Daisy lifted it to her eyes. “Hello.” It fanned its yellow wings, slowly, as if breathing in time with her. “You dress like Aunt Ophelia. She always wears yellow. It’s the color of the sun. Sometimes she wears white, like the moon, but only to ward off bad feelings. She says they’re everywhere.” She thrust her hand into the air, and the butterfly retreated. She rubbed the spot where it had rested to try to soak in the yellow.
“Mama doesn’t wear bright colors like that. She likes ‘mute’ colors. Aunt Ophelia says that means they don’t talk,” Daisy told the dahlias. They swayed slightly as she walked by, hands behind her back in an especially professional way. The grown-ups bickered on the other side of the greenhouse. Raindrops pricked at the glass. The late afternoon light was diminishing, washing away in the tide of time.
She came to the far end of the greenhouse, where a painted gazebo covered in honeysuckle vines waited patiently for a visitor. Daisy sat on the bench inside, where the yellow butterflies spiraled and swirled. The resting ones sighed, made golden waves with their wings. Do butterflies ever feel sad? Daisy wondered. They never rushed or cried or fought, but there was a certain empty lull in the restless way they moved. She began to doubt her aunt’s superstitions. Leaving the place, she plucked a blossom and drank the sweet nectar.
Daisy peeked around the corner of a square hedge. She used to hide behind it, and her Mama would look for her with searching hands. There was always a moment right before being found where she felt like maybe she wasn’t in the greenhouse anymore, but rather in an unkind forest with phantom sycamores and tripping roots, and then her mother would pull her into a hug and laugh, and she was happy. Now, Daisy was just big enough to peek over the top if she stood up on her toes like a sunflower.
Around the corner was a battlefield. Mama glared at her sister, her mirror. The mirror spoke.
“I just don’t see why you want to keep her away from a beverage. It’s just alcohol. I don’t even like it, you know I just drink a little for the zap.” Aunt Ophelia crossed her arms. “You’ve always been so stuck-up!”
“Don’t start with me,” Mama cried softly. “You know full well how her father acted when he drank.”

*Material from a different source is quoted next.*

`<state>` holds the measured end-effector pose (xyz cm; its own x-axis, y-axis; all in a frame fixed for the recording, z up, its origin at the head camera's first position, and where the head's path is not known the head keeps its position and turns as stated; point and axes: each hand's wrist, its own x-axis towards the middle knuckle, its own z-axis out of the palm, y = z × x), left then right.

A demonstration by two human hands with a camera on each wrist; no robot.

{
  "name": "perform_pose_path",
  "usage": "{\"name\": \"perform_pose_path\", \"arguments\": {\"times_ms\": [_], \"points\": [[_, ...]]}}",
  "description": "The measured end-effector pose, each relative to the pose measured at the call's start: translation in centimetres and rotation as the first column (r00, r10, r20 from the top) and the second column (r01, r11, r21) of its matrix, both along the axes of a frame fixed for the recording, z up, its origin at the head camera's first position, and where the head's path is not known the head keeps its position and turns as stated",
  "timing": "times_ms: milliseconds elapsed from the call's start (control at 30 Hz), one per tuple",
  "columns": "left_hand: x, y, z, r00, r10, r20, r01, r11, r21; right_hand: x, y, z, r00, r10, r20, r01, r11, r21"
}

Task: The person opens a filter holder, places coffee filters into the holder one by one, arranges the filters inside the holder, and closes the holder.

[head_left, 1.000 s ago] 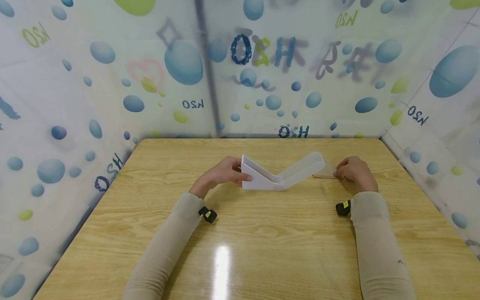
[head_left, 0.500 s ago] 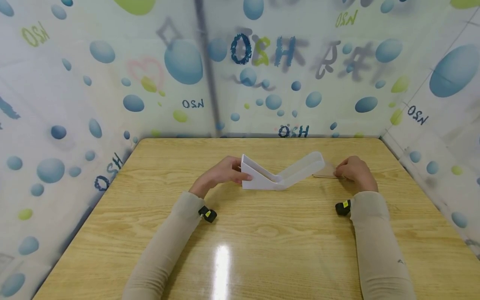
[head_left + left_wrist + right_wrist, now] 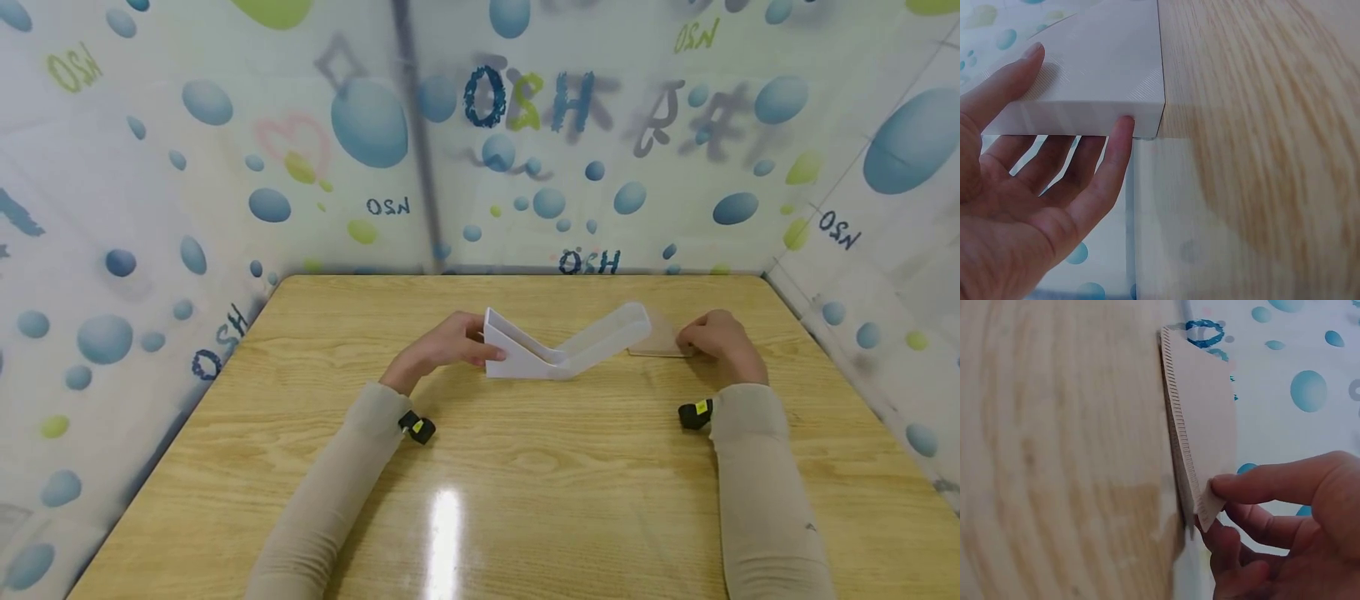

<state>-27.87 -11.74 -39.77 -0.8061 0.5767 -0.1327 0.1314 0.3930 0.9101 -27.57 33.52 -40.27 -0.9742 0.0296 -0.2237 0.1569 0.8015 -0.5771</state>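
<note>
A pale backdrop (image 3: 450,150) printed with blue and green ovals and "H2O" lettering in mirror writing rises on the far, left and right sides. Before it spreads a wood-grained bench (image 3: 555,483), with a streak of glare on its near part. Two beige sleeves, the left sleeve (image 3: 322,500) and the right sleeve (image 3: 765,500), reach over it from the near side. On the far part of the bench, around the middle, stands a white container (image 3: 517,360) with a V-shaped profile: its left part is opaque, its right part slants up and looks translucent. The left hand (image 3: 442,340) grips its left end, thumb on the broad near face, a fingertip against the narrow end. To the right, the right hand (image 3: 723,340) pinches the right end of a thin beige piece (image 3: 1204,412), ribbed along one edge; its left end is beside the container's raised part. A small black device sits at each wrist, one left (image 3: 418,427), one right (image 3: 695,415).
</note>
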Motion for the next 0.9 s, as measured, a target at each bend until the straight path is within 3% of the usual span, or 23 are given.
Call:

“Oh, yeah, your husband was a real winner. Just because he can’t stomach his booze doesn’t mean we all have to be stiffs. Lighten up a little.” The raindrops were thicker, now. They pounded against the glass, begging to enter, entreating Daisy to let them swallow her whole.
Mama boiled over. “Your deadbeat husband was just the same! And you’re proud of it! At least I had the decency to leave while you just let him walk all over you, and now he’s dead and you wish it was you! Don’t you see how messed up that is? If you just moved on, you wouldn’t be all alone!”
Daisy’s throat tightened and her skin flushed. Her legs itched to run, so she scratched them and stilled. Ophelia’s face contorted. “I’m not alone. You are. Daisy and I are best friends, aren’t we sweetie?”
She spun around to face the hiding place. “You missed a spot,” she said to Mama in a grave whisper. “You don’t even know your own kid the way I do. I’m proud of myself, not my ex-husband, because I survived. My humanity is still here,” she spit out, clutching the cage her heart was imprisoned in. “You lost yours a long time ago.”
Daisy was already gone. Tears crawled down her cheeks like runaway ladybugs. She held her knees as she collapsed onto the edge of the circular fountain and choked, trying to hold her breath. It didn’t matter if she was loud or not. No one was coming to find her, but it felt undignified to weep so gracelessly. The begonias turned away. The lilies and lilacs struck up quick conversations about the weather. Not even the gossipping canterbury bells would look at the lost Daisy. The rain throbbed and the wind sighed. The dim nightlights flicked on with a hum.
Daisy’s father was a shadow to her. She could remember his general shape and the way he moved, but not much else. Mama said he was a drunkard and other things she couldn’t say because they weren’t kind. Daisy didn’t mind saying them. If he wasn’t so bad, she might be happy right now.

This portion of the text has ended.